Jalanan menuju teluk masih sangat mulus. Hanya
saja ada satu titik yang rusak, yaitu jembatan kecil yang sudah roboh. Masih
bisa dilalui, hanya saja mesti hati-hati. Kalau kalian sok melaju dengan
kecepatan Komeng, bahaya guys. Di sepanjang jalan pun ada beberapa kolam buatan
menyambut kalian. Memasuki daerah pantai jalan raya terbentang berdampingan
dengan Pantai Berlui. Angin laut memang terasa hangat bercampur dengan bau
garam. Terpaanya yang sepoi bikin labilers ngantuk.
Labilers
mencoba untuk menaiki bukit. Dari atas kelihatan laut yang terbentang begitu
luas. Cuaca cukup panas, jadi labilers menikmati pemandangan keren itu sambil
berteduh di bawah pohon. Lautnya kelihatan tenang, hempasan ombak-ombak kecil
mengalir bersama angin yang bertiup pelan menghardik panas membawa kesejukan. Warna
kontras rumput yang tua menguning dengan birunya laut seperti menyihir.
Labilholic
harus tahu bahwa Kaka Slank pada tahun 2017 juga mengunjungi tempat ini. Dia
dimintai oleh Pemerintah Kabupaten Belu untuk membantu mempromosikan
tempat-tempat pariwisata yang ada di Kabupaten Belu.
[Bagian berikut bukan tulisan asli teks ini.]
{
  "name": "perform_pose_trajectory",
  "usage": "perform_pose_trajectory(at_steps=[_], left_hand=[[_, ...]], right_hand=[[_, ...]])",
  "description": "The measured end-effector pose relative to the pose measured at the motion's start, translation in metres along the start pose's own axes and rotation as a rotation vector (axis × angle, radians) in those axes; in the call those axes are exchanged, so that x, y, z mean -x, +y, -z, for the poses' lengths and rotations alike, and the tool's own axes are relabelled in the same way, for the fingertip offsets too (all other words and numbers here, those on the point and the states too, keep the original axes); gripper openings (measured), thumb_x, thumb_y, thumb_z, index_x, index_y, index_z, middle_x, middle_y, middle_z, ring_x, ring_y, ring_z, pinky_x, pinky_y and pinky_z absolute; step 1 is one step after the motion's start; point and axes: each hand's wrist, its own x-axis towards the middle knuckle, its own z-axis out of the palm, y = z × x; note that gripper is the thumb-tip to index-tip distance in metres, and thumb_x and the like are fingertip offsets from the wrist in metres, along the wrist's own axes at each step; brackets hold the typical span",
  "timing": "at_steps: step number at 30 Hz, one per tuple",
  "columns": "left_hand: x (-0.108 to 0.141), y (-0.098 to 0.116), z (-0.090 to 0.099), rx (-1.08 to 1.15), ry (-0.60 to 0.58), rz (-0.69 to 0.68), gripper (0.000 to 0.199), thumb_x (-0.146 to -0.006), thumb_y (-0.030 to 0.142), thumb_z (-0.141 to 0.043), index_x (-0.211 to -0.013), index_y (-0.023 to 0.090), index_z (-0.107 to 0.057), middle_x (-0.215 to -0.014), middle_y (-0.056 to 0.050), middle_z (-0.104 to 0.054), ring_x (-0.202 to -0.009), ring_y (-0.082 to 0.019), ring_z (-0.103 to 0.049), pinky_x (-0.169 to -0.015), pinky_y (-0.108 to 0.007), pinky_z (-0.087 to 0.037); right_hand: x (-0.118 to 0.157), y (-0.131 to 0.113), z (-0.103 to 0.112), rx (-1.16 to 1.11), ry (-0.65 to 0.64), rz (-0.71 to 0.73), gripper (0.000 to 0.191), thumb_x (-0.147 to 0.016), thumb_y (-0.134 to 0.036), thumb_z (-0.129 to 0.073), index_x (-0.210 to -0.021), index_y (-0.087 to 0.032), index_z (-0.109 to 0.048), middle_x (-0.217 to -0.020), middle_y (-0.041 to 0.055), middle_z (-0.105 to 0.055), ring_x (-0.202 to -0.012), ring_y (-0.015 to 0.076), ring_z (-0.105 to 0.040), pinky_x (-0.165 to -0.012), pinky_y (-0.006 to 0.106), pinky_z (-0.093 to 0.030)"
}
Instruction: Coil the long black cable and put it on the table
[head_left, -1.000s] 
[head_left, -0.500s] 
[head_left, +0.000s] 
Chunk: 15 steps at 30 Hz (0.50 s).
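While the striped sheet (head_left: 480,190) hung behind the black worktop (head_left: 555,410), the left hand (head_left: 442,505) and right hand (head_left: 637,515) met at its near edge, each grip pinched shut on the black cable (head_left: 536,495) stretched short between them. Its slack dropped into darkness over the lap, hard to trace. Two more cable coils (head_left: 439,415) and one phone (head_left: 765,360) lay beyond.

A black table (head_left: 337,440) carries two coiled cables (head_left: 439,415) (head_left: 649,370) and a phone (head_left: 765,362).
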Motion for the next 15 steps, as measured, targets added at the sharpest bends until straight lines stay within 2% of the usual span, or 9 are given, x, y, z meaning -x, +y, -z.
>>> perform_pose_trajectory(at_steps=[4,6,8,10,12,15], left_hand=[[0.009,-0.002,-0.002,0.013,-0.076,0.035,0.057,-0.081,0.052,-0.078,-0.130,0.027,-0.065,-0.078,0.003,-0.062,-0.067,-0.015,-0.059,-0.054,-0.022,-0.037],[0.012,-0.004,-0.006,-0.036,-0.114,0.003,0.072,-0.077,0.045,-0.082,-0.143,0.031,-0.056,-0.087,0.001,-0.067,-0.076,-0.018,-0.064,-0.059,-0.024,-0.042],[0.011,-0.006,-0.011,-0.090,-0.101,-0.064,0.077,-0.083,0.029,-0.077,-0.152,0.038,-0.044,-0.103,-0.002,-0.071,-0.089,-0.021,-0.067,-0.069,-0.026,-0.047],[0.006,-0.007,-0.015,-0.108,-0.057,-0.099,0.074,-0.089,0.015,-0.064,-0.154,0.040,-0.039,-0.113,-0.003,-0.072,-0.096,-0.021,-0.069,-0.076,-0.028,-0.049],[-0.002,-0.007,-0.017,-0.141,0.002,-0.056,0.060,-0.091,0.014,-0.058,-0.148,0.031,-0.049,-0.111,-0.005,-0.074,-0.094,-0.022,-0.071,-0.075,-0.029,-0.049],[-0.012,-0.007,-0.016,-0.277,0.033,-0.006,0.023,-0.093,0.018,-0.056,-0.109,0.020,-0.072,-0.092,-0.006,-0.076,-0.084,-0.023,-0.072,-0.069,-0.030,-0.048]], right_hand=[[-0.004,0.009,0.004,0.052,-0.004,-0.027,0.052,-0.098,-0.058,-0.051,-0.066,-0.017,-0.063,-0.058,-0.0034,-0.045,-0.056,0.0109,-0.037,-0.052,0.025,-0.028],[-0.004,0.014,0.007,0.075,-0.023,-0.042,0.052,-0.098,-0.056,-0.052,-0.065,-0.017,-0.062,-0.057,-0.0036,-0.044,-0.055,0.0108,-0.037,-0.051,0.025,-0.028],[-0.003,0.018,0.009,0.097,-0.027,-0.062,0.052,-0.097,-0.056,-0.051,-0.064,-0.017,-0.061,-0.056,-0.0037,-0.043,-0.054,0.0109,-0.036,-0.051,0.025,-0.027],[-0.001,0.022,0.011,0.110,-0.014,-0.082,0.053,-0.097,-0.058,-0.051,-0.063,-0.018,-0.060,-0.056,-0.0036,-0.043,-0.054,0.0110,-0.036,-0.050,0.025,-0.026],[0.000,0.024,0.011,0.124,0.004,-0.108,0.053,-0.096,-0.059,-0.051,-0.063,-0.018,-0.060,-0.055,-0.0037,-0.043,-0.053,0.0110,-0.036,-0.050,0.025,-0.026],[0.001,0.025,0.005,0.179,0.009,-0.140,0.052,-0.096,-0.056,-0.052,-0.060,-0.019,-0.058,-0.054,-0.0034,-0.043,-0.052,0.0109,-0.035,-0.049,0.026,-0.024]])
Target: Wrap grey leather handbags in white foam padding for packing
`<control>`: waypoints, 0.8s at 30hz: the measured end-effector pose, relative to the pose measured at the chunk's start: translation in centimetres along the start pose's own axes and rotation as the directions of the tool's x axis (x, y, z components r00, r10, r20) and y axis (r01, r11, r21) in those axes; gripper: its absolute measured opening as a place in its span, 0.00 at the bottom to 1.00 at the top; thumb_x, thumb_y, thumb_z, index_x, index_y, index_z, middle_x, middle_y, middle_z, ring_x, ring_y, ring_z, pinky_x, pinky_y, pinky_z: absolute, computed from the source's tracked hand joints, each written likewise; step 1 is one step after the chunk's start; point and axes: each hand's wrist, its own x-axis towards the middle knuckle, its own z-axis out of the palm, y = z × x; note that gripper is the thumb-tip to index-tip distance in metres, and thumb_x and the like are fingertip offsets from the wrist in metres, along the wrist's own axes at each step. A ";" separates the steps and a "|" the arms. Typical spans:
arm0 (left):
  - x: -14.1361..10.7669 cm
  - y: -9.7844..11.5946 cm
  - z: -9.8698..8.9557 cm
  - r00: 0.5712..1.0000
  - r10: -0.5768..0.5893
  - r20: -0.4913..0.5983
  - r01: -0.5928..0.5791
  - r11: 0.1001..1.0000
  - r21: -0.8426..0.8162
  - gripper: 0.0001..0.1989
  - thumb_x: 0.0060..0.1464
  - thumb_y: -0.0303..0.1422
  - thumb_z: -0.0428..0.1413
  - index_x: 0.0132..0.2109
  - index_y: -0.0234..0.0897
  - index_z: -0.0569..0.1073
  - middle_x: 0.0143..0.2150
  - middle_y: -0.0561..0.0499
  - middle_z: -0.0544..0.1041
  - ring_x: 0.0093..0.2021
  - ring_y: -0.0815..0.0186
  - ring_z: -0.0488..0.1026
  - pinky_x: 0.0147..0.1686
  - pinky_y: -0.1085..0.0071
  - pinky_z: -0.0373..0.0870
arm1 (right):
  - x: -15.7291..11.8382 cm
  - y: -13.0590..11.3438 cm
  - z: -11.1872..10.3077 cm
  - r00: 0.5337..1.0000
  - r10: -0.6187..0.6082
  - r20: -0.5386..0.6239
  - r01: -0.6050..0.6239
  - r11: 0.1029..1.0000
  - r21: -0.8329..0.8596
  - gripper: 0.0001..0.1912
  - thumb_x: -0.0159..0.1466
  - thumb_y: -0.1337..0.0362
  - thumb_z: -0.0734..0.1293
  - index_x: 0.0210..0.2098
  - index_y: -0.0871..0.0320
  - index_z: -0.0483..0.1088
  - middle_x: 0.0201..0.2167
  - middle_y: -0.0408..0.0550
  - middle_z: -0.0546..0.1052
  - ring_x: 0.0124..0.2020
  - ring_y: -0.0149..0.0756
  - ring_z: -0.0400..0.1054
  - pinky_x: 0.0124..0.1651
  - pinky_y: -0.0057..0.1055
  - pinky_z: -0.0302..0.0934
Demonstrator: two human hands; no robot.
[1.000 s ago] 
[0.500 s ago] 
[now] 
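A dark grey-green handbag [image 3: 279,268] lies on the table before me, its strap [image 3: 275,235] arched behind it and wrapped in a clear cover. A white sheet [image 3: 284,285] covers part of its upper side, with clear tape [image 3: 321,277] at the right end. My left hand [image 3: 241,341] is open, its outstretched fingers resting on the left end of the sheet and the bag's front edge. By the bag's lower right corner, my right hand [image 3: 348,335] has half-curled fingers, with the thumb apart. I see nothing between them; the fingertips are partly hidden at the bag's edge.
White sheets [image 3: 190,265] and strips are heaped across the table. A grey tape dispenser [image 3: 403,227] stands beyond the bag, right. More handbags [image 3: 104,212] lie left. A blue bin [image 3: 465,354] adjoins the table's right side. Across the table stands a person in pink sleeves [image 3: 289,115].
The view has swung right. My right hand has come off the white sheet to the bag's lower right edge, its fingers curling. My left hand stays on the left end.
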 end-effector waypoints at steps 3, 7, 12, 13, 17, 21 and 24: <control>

Satu dari beberapa hal
yang dilakukan Kaka Slank snorkeling di sekitaran Teluk Gurita
ini.
“Memangnya
aman? Bukannya…”
Sebenarnya
bukan rekomendasi kalau menurut Petualang Labil, karena saat ini di Teluk
Gurita ini cukup banyak buayanya. Buayanya banyak uang dan sudah berkeluarga
tapi tetap saja mencari mangsa. Memang dasar buaya!
Tapi serius, tempat
ini banyak buayanya, dalam artian buaya yang sebenarnya. Kalau begitu, ganti
nama saja yah, Teluk Buaya?
Terkait
nama, ada hal lain juga yang ingin Petualang Labil sampaikan kalau Teluk Gurita
ini memiliki nama lain, yaitu Kuit Namon. Dulunya, berdasarkan informasi yang
Petualang Labil berhasil rangkum, Kuit Namon digunakan sebagai pintu masuk
pedagang dari Asia dan Eropa untuk membawa barang dagangannya, walaupun mereka
juga masuk ke Timor untuk mencari cendana juga. Karena topografi pelabuhan yang
strategis, yaitu diapiti oleh dua bukit, Kuit Namon akhirnya menjadi pelabuhan tradisional.
Suatu
hari, sebuah kapal dari Spanyol datang dan melakukan kegiatan perdagangan di
sana. Tak disangka, tentakel gurita tiba-tiba melilit kapal yang sedang
berlabuh tersebut. Sial! Killer Bee dalam wujud Hachibi? Ternyata bukan,
teman-teman. Hanya saja, kapal tersebut akhirnya tenggelam. Hingga saat ini
pun, bangkai kapal masih ada di dasar Kuit Namon namun berwujud fosil, seperti
ikan kering di asrama dulu.
Maka,
walaupun buaya saat ini menjadi geng mafia yang menguasai Teluk Gurita, tapi
nama Teluk Gurita tidak bisa diganti dengan nama lain, karena ada cerita yang
menjadi dasar pemberian nama Teluk Gurita itu. Gurita merujuk pada Kuit sebagai
bahasa daerah.
Selesai
mengambil beberapa gambar, Labilers beranjak pulang. Sudah hampir menjelang
tengah hari, perjalanan balik ke Kupang akan memakan waktu. Jadi Labilers
segera bergegas meninggalkan Teluk Gurita, kembali ke Atambua, dan kembali ke
Kupang.
Sekian dulu cerita soal Kuit Namon a.k.a Teluk
Gurita ini. Jangan lupa Labilholic untuk terus melestarikan semua tempat
pariwisata yang ada di Nusa Tenggara Timur. Tidak membuang sampah sembarangan
dan tidak melakukan tindakan vandal adalah hal paling kecil yang dapat kita
lakukan, bukan? Dan juga, mari kita saling mendukung agar tidak ada privatisasi
maupun kepentingan individu atas tempat pariwisata di Nusa Tenggara Timur,
apalagi sampai merenggut nyawa masyarakat Nusa Tenggara Timur. Salam kemajuan
pariwisata Nusa Tenggara Timur, salam Petualang Labil!